After more than 200 professors and students signed a petition against him for questioning the results of the election on Twitter, he wrote: “Oh, brother. These people are indefatigable.”
And he complained in emails that he was overworked, as he rushed to challenge the election on behalf of Trump and teach his classes over Zoom.
For a while, he retained the support of his supervisors, including one who cheered him on when Eastman told him he was doing legal work for Trump.
But after Eastman spoke at the pro-Trump rally on Jan. 6 that preceded the riot at the Capitol, baselessly claiming that Democrats had placed ballots in “a secret folder” inside voting machines in a bid to rig the results, he became a lightning rod for criticism.
That same afternoon, a former colleague at the university wrote him to say that he had engaged in “seditious actions” during his speech.
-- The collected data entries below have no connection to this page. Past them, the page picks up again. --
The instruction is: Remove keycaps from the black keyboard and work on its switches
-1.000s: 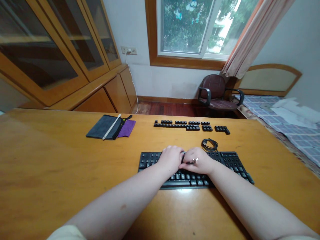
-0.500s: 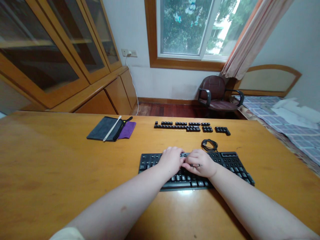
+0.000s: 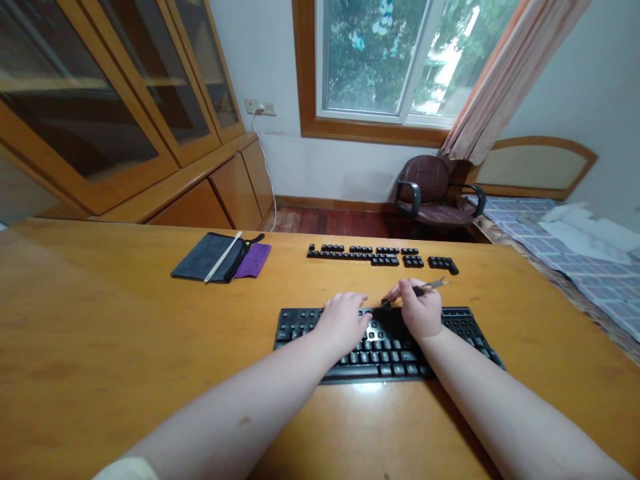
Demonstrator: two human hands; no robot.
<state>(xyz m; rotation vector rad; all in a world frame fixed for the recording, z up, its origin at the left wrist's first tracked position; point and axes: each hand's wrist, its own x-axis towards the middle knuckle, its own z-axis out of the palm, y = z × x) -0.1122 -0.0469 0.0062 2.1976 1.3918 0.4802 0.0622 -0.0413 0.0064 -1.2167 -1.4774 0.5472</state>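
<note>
A black keyboard (image 3: 350, 373) lies on the desk, with several keycaps off its upper rows. My left hand (image 3: 344, 321) rests on its upper left part, fingers stretched and holding nothing. My right hand (image 3: 421, 313) is closed round a keycap puller (image 3: 434, 285), a slim tool with a forked metal end. At the puller's other end, just above the keyboard's back edge, is a black keycap (image 3: 386, 304). Behind the keyboard, removed keycaps (image 3: 340, 255) lie in rows. The coiled cable is hidden behind my right hand.
To the left on the desk (image 3: 125, 320) lie a grey pouch (image 3: 197, 259), a white stick (image 3: 223, 257) across it, and a purple cloth (image 3: 256, 260). Beyond the desk stand a brown armchair (image 3: 425, 183), a bed (image 3: 525, 217) and a glass-fronted cabinet (image 3: 173, 157).
My right hand has lifted from beside my left hand and moved right and back. A keycap has come away with the puller. My left hand has stayed nearly still.
</note>
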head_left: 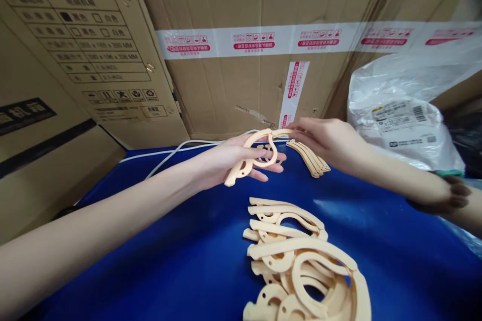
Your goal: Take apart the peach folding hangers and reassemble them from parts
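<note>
Holding beige pc (pixel 259 135), L hand (pixel 222 159) palm-up, half-open; R hand (pixel 327 136), palm-down, prob. pinches its far end.

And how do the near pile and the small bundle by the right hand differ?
The near pile is bigger than the small bundle. The pile shows pieces with loops and holes; the bundle, slim curved strips. The pile overlaps loosely; the bundle lies neatly aligned. Both are cream-coloured.
</note>
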A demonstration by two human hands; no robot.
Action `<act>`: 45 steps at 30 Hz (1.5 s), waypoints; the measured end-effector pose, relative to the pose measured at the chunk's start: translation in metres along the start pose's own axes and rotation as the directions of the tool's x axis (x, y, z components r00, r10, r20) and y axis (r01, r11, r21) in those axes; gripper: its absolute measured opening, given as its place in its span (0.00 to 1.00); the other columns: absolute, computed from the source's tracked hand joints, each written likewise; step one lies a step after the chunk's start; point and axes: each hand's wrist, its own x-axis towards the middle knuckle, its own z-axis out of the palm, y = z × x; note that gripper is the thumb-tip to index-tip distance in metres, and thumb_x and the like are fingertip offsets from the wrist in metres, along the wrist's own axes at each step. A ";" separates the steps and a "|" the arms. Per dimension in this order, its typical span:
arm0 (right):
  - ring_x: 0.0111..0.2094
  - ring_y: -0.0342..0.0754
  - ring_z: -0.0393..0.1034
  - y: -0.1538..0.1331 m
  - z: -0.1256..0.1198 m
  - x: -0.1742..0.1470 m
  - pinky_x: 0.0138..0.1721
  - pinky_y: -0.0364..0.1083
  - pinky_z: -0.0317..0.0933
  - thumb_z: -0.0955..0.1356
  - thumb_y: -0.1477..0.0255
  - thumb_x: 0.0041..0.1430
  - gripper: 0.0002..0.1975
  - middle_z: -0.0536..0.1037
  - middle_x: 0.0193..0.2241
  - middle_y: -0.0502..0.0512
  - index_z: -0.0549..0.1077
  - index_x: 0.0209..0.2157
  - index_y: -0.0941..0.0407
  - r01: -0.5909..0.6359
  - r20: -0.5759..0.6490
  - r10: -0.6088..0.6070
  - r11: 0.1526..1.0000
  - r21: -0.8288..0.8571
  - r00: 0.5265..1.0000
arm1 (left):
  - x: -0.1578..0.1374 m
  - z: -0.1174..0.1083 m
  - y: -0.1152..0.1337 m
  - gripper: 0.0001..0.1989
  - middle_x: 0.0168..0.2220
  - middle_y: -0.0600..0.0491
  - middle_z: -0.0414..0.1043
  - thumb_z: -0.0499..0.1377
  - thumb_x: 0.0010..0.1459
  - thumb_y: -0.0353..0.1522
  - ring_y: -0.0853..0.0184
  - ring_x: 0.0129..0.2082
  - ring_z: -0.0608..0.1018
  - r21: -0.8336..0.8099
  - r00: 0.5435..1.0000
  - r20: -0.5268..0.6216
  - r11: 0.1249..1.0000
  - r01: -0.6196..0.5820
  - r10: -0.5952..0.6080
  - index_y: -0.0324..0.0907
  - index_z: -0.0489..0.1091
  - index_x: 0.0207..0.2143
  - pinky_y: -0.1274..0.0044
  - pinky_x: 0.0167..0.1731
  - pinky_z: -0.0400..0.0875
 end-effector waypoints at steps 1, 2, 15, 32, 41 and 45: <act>0.34 0.52 0.73 -0.002 0.000 -0.002 0.28 0.46 0.55 0.59 0.66 0.66 0.13 0.79 0.38 0.58 0.72 0.44 0.53 0.029 0.033 -0.025 0.992 -0.124 0.999 | 0.000 0.001 -0.001 0.18 0.48 0.46 0.75 0.59 0.59 0.26 0.69 0.37 0.80 -0.025 1.000 0.012 0.999 0.021 -0.021 0.42 0.66 0.52 0.84 0.25 0.70; 0.32 0.51 0.73 -0.003 0.001 -0.004 0.26 0.46 0.52 0.58 0.69 0.66 0.12 0.79 0.38 0.58 0.71 0.43 0.53 0.066 0.071 -0.052 0.972 -0.226 0.996 | 0.000 0.002 -0.002 0.16 0.46 0.46 0.75 0.58 0.58 0.26 0.71 0.33 0.79 -0.060 0.999 0.024 0.997 0.043 -0.042 0.41 0.68 0.49 0.85 0.23 0.68; 0.25 0.48 0.68 0.008 0.004 -0.005 0.26 0.45 0.55 0.55 0.63 0.67 0.17 0.75 0.26 0.54 0.71 0.36 0.53 -0.127 0.283 0.092 0.986 0.106 0.955 | 0.023 0.016 -0.008 0.19 0.30 0.56 0.63 0.54 0.42 0.19 0.75 0.19 0.68 0.209 0.990 -0.083 0.970 0.127 -0.112 0.42 0.63 0.39 0.84 0.13 0.58; 0.37 0.60 0.76 0.094 0.037 -0.005 0.31 0.49 0.61 0.59 0.62 0.64 0.18 0.80 0.35 0.67 0.72 0.42 0.60 -0.371 0.222 0.466 0.855 -0.362 0.857 | 0.052 -0.005 -0.009 0.22 0.34 0.50 0.66 0.51 0.59 0.51 0.74 0.19 0.63 0.582 0.932 -0.347 0.803 0.128 0.103 0.41 0.63 0.39 0.80 0.14 0.52; 0.43 0.60 0.74 0.068 0.044 -0.011 0.39 0.50 0.63 0.58 0.49 0.62 0.29 0.75 0.45 0.69 0.65 0.50 0.59 -0.305 0.195 0.377 0.898 -0.317 0.906 | 0.057 -0.007 0.004 0.25 0.37 0.48 0.68 0.49 0.58 0.54 0.74 0.20 0.63 0.446 0.923 -0.367 0.893 0.064 0.117 0.42 0.64 0.42 0.80 0.15 0.49; 0.43 0.61 0.73 0.057 0.050 -0.013 0.42 0.52 0.63 0.59 0.48 0.61 0.30 0.70 0.49 0.69 0.64 0.51 0.60 -0.280 0.213 0.344 0.918 -0.280 0.915 | 0.057 -0.009 0.006 0.24 0.35 0.50 0.67 0.51 0.58 0.53 0.75 0.19 0.62 0.364 0.920 -0.377 0.930 0.043 0.105 0.42 0.64 0.41 0.79 0.15 0.49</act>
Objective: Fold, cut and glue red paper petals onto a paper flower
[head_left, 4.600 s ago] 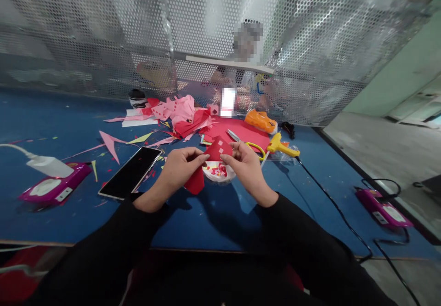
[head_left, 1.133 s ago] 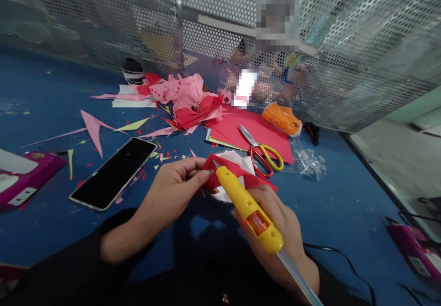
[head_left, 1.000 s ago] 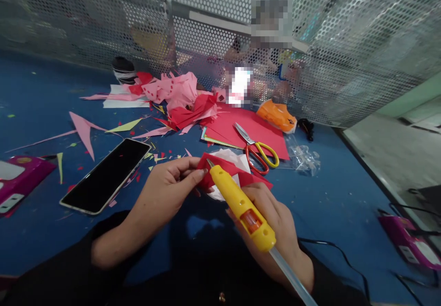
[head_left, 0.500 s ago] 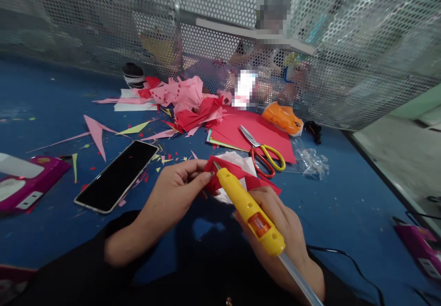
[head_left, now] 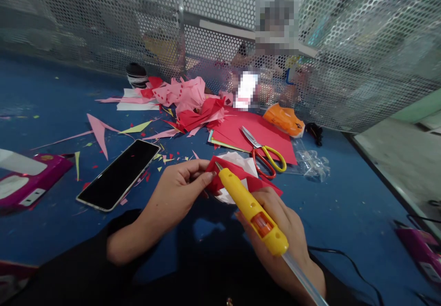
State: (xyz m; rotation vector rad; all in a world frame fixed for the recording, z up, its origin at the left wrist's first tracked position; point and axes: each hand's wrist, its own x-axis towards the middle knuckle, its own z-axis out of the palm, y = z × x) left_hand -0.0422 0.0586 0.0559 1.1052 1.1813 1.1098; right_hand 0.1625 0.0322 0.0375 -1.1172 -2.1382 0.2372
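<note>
My left hand [head_left: 184, 186] pinches the left corner of a folded red paper [head_left: 267, 185] between thumb and fingers. White crumpled paper [head_left: 237, 160] shows behind and beneath the red one. In my right hand [head_left: 285, 225] is a yellow hot glue gun [head_left: 243, 200], its metal tip pointing up and left at the red paper near my left thumb. A clear glue stick [head_left: 305, 280] runs out of its rear end. Whether the tip touches the paper I cannot tell. Just beyond lie scissors [head_left: 263, 154] with one red and one yellow handle.
A phone [head_left: 119, 175] lies left of my hands, among paper scraps [head_left: 98, 133]. Red paper sheets [head_left: 241, 129], crumpled pink paper [head_left: 189, 92], an orange packet [head_left: 284, 120] and clear plastic [head_left: 313, 163] are further back. Purple power strips [head_left: 37, 177] flank me. Behind perforated metal [head_left: 220, 48] sits a person.
The whole view has shifted very slightly. Both hands, the glue gun and the red paper keep the same positions relative to each other.
</note>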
Within hours Eastman fired back, calling the accusation “defamatory.”
As the days went on, Eastman defended himself against a blizzard of attacks from those who called him “a traitor” or worse.
He often disavowed the violence that erupted at the Capitol and sometimes blamed it on the leftist activists known as antifa.
Citing low enrollment, the university canceled Eastman’s spring courses and his contract expired with the college.
In the months since, more information has emerged about Eastman’s central role in trying to overturn the election, including writing a memo laying out steps he argued Pence could take to keep Trump in power.
In March, a federal judge ruled in a civil case that Eastman and Trump had most likely committed felonies as they pushed to overturn the election, including obstructing the work of Congress and conspiring to defraud the United States.
The actions taken by Trump and Eastman, the judge found, amounted to “a coup in search of a legal theory.”